The masks’ paint mode determines how the mask is combined with the existing mask, for example: the rectangle’s tool paint mode is set to merge.  When I set it to subtract, then the rectangle will be subtracted from the existing mask channel, this a technique use to cut holes in a mask.

Right click on the mask tool and select delete from the context menu.  To remove the rectangle mask tool from the flow, Make sure the ellipse tool is selected, and then examine the tool’s controls on the right hand side of the screen.

The flowing controls are common to almost all mask tools, the show view control enables and disables the display of the onscreen controls in the display view, the level control can be used to make the mask more or less opaque.

The soft-edge control applies a uniform gaussian blur shape of the mask, giving you soft edges.  You can also select additional filtering, the higher the soft-edge   the stronger the blur is applied.

The solid check-box can be used to make the mask solid or use the border width control with the check-box cleared to give your mask an outline.  With the solid check-box selected the border width can be used to grow or shrink the edges of the mask.

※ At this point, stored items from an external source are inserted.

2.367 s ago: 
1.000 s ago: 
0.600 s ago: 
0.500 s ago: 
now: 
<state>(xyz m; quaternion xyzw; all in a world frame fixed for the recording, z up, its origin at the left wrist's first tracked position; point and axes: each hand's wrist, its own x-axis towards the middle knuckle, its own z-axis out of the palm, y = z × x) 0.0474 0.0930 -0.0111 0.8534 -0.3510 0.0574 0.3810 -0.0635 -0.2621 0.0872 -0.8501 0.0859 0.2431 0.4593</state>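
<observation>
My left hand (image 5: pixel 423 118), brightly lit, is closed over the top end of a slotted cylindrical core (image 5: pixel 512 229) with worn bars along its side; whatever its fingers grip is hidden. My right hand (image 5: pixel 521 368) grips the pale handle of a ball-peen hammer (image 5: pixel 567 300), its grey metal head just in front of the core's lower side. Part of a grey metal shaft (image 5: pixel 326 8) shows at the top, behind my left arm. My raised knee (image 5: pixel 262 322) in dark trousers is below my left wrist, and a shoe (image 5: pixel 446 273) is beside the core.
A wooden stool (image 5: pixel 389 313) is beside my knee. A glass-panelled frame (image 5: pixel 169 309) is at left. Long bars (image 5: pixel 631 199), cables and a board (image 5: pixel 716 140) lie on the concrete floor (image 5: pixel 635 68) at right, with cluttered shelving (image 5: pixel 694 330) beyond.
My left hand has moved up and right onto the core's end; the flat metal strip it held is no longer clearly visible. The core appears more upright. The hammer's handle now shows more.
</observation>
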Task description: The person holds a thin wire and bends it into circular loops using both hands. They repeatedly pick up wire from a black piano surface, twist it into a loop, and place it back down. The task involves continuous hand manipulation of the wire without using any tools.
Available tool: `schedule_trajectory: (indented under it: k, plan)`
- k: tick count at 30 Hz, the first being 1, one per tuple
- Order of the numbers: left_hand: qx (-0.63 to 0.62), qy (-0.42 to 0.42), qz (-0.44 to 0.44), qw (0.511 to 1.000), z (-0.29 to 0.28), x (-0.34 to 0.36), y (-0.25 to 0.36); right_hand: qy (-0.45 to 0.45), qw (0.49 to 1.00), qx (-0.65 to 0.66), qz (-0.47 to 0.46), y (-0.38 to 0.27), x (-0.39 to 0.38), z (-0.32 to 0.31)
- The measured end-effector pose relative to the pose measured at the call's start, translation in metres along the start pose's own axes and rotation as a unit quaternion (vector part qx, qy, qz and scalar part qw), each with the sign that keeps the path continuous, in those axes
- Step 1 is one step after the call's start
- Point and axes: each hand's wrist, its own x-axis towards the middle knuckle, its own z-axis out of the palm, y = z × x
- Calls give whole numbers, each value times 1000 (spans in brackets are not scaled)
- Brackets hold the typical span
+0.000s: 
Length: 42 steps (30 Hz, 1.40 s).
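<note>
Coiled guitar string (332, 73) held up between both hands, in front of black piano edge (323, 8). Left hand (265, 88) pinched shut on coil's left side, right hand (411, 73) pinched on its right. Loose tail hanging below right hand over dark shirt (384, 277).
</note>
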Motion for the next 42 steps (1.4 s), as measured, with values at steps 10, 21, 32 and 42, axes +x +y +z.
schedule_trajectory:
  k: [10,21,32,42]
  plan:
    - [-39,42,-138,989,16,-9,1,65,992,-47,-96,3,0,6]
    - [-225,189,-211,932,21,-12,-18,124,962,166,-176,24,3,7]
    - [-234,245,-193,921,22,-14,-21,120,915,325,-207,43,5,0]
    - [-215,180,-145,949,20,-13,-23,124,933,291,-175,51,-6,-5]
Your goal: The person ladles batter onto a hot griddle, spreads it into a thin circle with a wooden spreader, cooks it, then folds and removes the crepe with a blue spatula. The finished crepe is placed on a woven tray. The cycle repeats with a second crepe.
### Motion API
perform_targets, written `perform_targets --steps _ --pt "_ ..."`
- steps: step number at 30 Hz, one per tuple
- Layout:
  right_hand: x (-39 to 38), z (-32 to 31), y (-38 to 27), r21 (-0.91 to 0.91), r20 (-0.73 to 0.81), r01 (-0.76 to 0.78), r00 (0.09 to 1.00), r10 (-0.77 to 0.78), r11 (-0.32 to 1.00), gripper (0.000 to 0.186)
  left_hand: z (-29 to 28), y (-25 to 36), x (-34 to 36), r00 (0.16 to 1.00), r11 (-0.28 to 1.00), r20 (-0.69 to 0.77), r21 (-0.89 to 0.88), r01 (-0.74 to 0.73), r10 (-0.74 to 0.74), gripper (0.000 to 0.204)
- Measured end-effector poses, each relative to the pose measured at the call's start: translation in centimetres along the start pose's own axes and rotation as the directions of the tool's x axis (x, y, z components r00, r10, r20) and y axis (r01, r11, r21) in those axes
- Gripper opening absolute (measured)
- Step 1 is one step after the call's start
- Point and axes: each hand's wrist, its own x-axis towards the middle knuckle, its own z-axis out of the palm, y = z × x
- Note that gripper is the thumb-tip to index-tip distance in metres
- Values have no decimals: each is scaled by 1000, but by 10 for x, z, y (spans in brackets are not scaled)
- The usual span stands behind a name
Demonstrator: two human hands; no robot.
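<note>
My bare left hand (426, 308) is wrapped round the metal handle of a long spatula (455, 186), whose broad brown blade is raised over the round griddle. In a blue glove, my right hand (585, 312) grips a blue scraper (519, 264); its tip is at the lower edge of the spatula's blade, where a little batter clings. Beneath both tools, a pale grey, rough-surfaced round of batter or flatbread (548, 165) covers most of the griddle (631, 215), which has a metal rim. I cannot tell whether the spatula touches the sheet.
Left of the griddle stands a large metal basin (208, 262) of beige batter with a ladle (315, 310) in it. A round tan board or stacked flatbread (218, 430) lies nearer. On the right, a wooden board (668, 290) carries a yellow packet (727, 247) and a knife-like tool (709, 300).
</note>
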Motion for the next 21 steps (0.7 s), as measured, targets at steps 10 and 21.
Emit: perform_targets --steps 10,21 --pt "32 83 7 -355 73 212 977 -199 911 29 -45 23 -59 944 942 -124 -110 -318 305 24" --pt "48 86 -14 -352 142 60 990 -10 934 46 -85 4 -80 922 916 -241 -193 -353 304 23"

The invert check-box can be used to invert the entire shape, selecting invert will cause the areas of the mask that are white to become black and the black areas to become white.

Finally, at the bottom of most mask tools, you’ll find transform and position manipulation controls for the selected mask, these vary depending on the mask tool applied.

This has been a simple of Fusion’s mask tools and the effect mask input.  In part II, we’ll cover alternative mask inputs on specific tools within Fusion.